O ano acabou selado por um belíssimo filme: Ida. Um nome de mulher, a história de duas mulheres, narrada em preto e branco. Uma temática muito conhecida e trilhada, mas filmada com extrema originalidade. Sutil, inteligente, fino e exigente para a mente e o coração do espectador. E de profunda beleza. Saber que ganhou prêmios em importantes festivais dá esperanças em relação ao gosto de nossos contemporâneos. Saber que está cotado para o Oscar de melhor filme estrangeiro nos põe em expectativa quanto à famosa Academia americana.
Ida começa e acaba em um obscuro e humilde convento, em uma cidade do interior da Polônia. A personagem central é Anna, aliás Ida, uma obscura jovem noviça, que se prepara para fazer os votos perpétuos de pobreza, castidade e obediência. Antes disso, porém, deverá, por ordem da superiora, empreender uma misteriosa e longa viagem em busca de sua identidade verdadeira. Pois, embora seja uma freira católica, Anna não se chama Anna e sim Ida e não nasceu católica, mas judia.
A única pessoa que pode revelar-lhe isso é sua tia Wanda, irmã de sua mãe, uma juíza do Partido Comunista, mulher de vida livre, que bebe e fuma muito, e tem uma multiplicidade de amantes que a marcam indelevelmente em seu já muito machucado coração. Após revelar à jovem sua verdadeira origem e nome, essa dupla improvável de mulheres parte para uma jornada em busca dos restos do passado, a fim de descobrir mais profundamente quem são.
Pawel Pawlikowski narra com grande maestria a história de Ida e Wanda em admiráveis interpretações de duas Agatas: Agata Kulesza (Wanda) e Agata Trzebuchhowska (Ida), as duas atrizes que encarnam a noviça e a juíza. Enquanto buscam o fio da narrativa de suas vidas e de seus antepassados, relatam em senso invertido a história da maior tragédia que se abateu sobre o século XX, o holocausto nazista.
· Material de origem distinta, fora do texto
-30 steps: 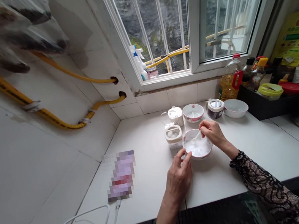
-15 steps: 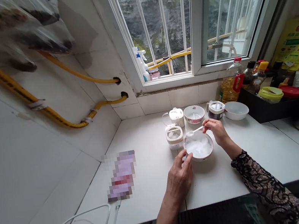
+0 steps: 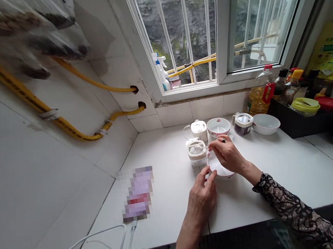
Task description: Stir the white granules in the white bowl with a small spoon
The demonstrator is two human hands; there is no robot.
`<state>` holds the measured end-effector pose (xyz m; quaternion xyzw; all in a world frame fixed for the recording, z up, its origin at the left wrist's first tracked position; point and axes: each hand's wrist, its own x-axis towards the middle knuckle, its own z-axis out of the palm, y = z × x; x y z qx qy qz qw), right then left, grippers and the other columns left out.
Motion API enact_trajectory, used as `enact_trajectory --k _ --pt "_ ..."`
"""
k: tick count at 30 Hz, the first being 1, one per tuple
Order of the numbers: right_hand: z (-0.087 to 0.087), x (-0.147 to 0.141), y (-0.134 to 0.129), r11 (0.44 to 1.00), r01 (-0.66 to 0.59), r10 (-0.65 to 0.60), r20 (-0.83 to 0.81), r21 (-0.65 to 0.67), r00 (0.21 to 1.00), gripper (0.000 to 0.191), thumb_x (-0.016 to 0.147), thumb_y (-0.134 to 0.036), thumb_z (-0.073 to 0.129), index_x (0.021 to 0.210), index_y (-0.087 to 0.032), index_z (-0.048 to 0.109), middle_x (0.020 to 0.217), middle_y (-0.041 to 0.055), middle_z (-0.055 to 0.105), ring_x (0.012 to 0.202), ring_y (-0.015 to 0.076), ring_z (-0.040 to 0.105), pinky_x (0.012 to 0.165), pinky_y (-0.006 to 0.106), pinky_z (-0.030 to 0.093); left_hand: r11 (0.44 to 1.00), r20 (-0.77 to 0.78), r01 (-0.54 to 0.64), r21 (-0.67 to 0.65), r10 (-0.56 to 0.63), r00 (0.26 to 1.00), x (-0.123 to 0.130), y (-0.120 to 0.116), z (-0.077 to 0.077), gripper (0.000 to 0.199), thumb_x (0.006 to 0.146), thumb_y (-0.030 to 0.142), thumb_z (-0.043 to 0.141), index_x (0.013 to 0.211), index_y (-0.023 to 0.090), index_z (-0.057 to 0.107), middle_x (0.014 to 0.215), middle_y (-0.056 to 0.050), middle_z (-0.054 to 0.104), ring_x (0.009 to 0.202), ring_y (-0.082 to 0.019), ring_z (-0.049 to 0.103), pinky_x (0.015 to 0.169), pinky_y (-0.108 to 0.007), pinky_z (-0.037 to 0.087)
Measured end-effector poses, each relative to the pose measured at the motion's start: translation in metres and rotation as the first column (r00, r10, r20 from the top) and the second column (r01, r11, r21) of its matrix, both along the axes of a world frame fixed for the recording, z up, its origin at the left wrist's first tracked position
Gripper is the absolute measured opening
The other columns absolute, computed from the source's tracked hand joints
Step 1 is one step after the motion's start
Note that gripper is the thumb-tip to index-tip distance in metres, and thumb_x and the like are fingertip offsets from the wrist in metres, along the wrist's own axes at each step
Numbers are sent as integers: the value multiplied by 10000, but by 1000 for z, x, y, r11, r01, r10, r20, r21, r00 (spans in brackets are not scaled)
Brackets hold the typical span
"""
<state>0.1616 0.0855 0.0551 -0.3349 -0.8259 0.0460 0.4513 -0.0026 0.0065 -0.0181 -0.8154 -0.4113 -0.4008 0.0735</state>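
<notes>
My left hand [image 3: 202, 195] grips the near left rim of a white bowl [image 3: 226, 177] between thumb and fingers. White powder [image 3: 219, 166] lies inside that bowl. A small white spoon [image 3: 204, 147] is pinched in my right hand [image 3: 232, 156], its bowl end over the open mouth of a squarish seasoning jar [image 3: 198, 161]. White contents show in this jar, just left of the bowl. Part of the bowl is hidden by my right hand.
Behind stand a second white jar [image 3: 199, 131], a flowered bowl [image 3: 228, 126], a jar with dark contents [image 3: 244, 127] and a white bowl [image 3: 266, 126]. An oil bottle [image 3: 258, 97] and a black condiment box [image 3: 286, 120] are right. A pixelated purple item [image 3: 138, 194] with a cable lies left.
My right hand has moved left with the spoon, from above the bowl to over the front jar. My left hand stays at the bowl's rim. The view has shifted slightly.
</notes>
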Motion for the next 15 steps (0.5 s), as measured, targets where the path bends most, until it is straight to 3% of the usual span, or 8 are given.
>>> enact_trajectory --k 5,9,15 --pt "5 20 -2 970 144 -191 -245 -196 950 129 819 -182 484 795 -233 601 650 27 693 833 248 620 804 371 463 1000 3 15 -19 -15 1000 0 -1 1 420 899 50 416 1286 185 508 1244 -137 570 1097 -207 630 838 -301 607" --pt "0 31 2 925 198 -277 -220 -324 935 129 715 -172 482 647 -234 572 514 -4 615 665 214 580 721 332 442 1000 16 21 -12 -20 1000 0 -1 0 428 895 40 421 1288 190 502 1248 -134 563 1087 -198 637 826 -285 610" --pt "-5 28 4 910 170 -252 -179 -377 951 129 680 -179 467 604 -227 559 473 -16 578 565 177 534 673 302 430 1000 26 28 -7 -28 999 0 0 -1 424 894 36 432 1285 182 504 1242 -138 559 1086 -205 636 820 -285 612"
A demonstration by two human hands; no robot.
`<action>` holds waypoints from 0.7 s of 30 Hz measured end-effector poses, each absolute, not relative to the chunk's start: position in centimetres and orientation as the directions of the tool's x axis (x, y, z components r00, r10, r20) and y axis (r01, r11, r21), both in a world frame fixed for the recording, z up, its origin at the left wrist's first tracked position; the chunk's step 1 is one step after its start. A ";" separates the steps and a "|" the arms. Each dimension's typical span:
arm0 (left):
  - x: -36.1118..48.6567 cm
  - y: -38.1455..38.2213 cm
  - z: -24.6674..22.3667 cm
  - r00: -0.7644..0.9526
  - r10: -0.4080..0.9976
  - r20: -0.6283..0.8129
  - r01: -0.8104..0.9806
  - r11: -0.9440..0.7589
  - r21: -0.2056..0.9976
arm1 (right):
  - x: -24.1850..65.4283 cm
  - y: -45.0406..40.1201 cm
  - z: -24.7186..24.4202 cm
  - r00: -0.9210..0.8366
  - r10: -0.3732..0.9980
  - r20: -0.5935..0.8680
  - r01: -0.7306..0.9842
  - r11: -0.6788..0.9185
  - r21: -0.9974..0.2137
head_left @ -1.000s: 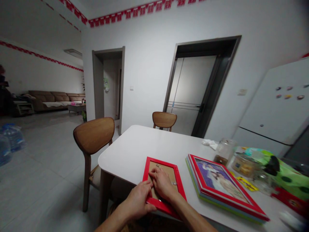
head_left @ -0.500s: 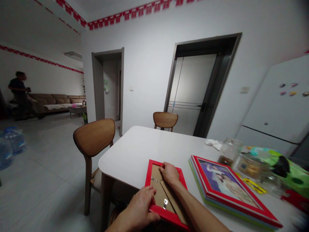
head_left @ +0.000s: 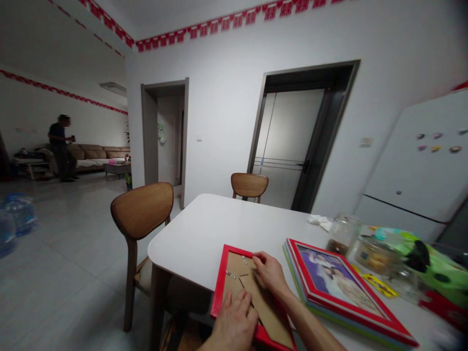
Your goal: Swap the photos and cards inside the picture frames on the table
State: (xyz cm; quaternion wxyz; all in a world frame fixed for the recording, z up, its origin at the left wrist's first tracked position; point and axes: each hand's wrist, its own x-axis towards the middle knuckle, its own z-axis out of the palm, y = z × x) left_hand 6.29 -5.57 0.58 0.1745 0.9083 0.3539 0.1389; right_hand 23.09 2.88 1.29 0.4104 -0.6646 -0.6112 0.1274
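A red picture frame (head_left: 220, 285) lies face down at the near edge of the white table, its brown backboard (head_left: 239, 265) and small metal fittings showing. My left hand (head_left: 236, 317) rests with fingers stretched flat on the lower part of the backboard, covering some of it. At the far right corner, my right hand (head_left: 270, 273) has its fingers bent and closed on the frame's edge; the fingertips' undersides are hidden. To the right lies a stack of frames, topped by a red frame with a photo (head_left: 340, 282) of people in white clothes.
Glass jars (head_left: 343, 231), a yellow item (head_left: 380, 285) and a green plastic bag (head_left: 435, 263) crowd the right side of the white table (head_left: 223, 219). Wooden chairs (head_left: 144, 209) stand at its left and far sides. A person (head_left: 60, 146) stands far left near a sofa.
My left hand has gone from the frame's lower left edge onto the backboard. My right hand has shifted right to the far right edge. The distant person has moved right.
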 end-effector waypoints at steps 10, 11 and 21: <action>5.6 -4.8 5.6 0.244 0.864 0.440 0.229 -0.492 0.840 | 22.9 -2.6 1.7 0.440 0.897 -0.047 -0.039 -0.034 -0.999; 5.9 -4.6 6.0 0.157 0.892 0.424 0.115 -0.443 0.889 | 21.6 -3.0 1.5 0.359 0.925 -0.122 -0.134 -0.078 -0.988; 4.1 -3.9 1.9 0.009 0.996 0.084 -0.541 -0.066 0.838 | 21.2 -3.0 1.3 0.323 0.946 -0.029 -0.205 0.040 -0.978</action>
Em hebraico bíblico, a palavra “holocausto” significa a oferta que sacrifica algo – normalmente um animal - o qual é inteiramente consumido pelo fogo e assim sobe como fumaça até Deus. Tratava-se de um sacrifício expiatório pelo perdão dos pecados, embora também fosse celebrado em ação de graças e adoração a Deus. O específico do holocausto era o fato de que a vítima devia ser um animal macho, sem defeito e ser inteiramente queimado, dele nada restando a não ser seu sangue, separado da carne e derramado sobre o altar.
No século passado, Holocausto passou a designar outro evento, coletivo, ganhando o nome hebraico moderno de Shoá. Enquanto o holocausto bíblico significava etimologicamente “todo queimado” (holos+kaustos), Shoá é sinônimo de catástrofe, destruição e identifica o genocídio ou assassinato em massa de cerca de seis milhões de judeus durante a Segunda Guerra Mundial, através de um programa sistemático de extermínio étnico praticado pelo Estado nazista e que ocorreu em todos os territórios ocupados pelos alemães durante a guerra.
Dos nove milhões de judeus que residiam na Europa antes do Holocausto, cerca de dois terços foram mortos; mais de um milhão de crianças, dois milhões de mulheres e três milhões de homens judeus morreram durante o período. Enquanto o holocausto bíblico oferecia sacrifícios de animais, o holocausto nazista sacrificava pessoas, famílias inteiras.
Em sua peregrinação, Ida vai em busca do que restou de sua família em meio ao horror dos anos do nazismo. Wanda intui o que se passou, mas nunca foi verificar de perto. A presença de Ida a leva até o lugar tenebroso onde, em cena tão terrível quanto bela, ambas devem devolver ao lugar adequado o que lhes foi roubado pela violência e a crueldade de um regime inumano.
Ambas mulheres e feitas para abrigar e alumbrar a vida, Wanda e Ida reagem a essa tremenda experiência de modos diferentes. Enquanto Wanda não encontra outra maneira de libertar-se do círculo infernal da morte senão pela própria morte, o caminho de Ida é diferente. Havendo testado a vida que nunca viveu e contemplado a morte dos seus que nunca conheceu, a pergunta que lhe resta é: “Por que estou viva e não morta?“
É em busca da plenitude desta vida que seu caminho a levará. Porém, irá de encontro a uma vida que consistirá no holocausto de si mesma, oferecendo-se a Deus e aos outros através da consagração religiosa. A noviça Anna/Ida, que não pronunciara seus votos, volta a seu convento. É no caminho para esta casa que o diretor a deixa, não fornecendo detalhes sobre seu futuro. Cabe a cada espectador escrever seu final.
No ano da vida consagrada, Ida é um filme que questiona profundamente cada um de nós sobre o sentido da vida, sobre a alteridade que convoca a uma doação total de nós mesmos, sobre opções de vidas que não são para todos, mas que certamente são para alguns e algumas. Às Idas de ontem e de hoje, que atravessaram as “Shoás” diversas que se apresentaram; àquelas que tiveram a coragem de responder a um chamado e viver uma vocação por inteiro, como holocausto de amor nos altares da vida cotidiana, minha admiração e meu carinho.